**Aim of the task**.
Without leaving anything out, print every line of the data.
──────────
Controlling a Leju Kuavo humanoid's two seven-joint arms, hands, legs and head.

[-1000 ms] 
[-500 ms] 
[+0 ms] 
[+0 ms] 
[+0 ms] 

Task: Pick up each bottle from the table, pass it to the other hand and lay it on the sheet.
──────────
**Response to this task**.
Controlling a Leju Kuavo humanoid's two seven-joint arms, hands, legs and head.

[-1000 ms] 
[-500 ms] 
[+0 ms] 
[+0 ms] 
[+0 ms] 

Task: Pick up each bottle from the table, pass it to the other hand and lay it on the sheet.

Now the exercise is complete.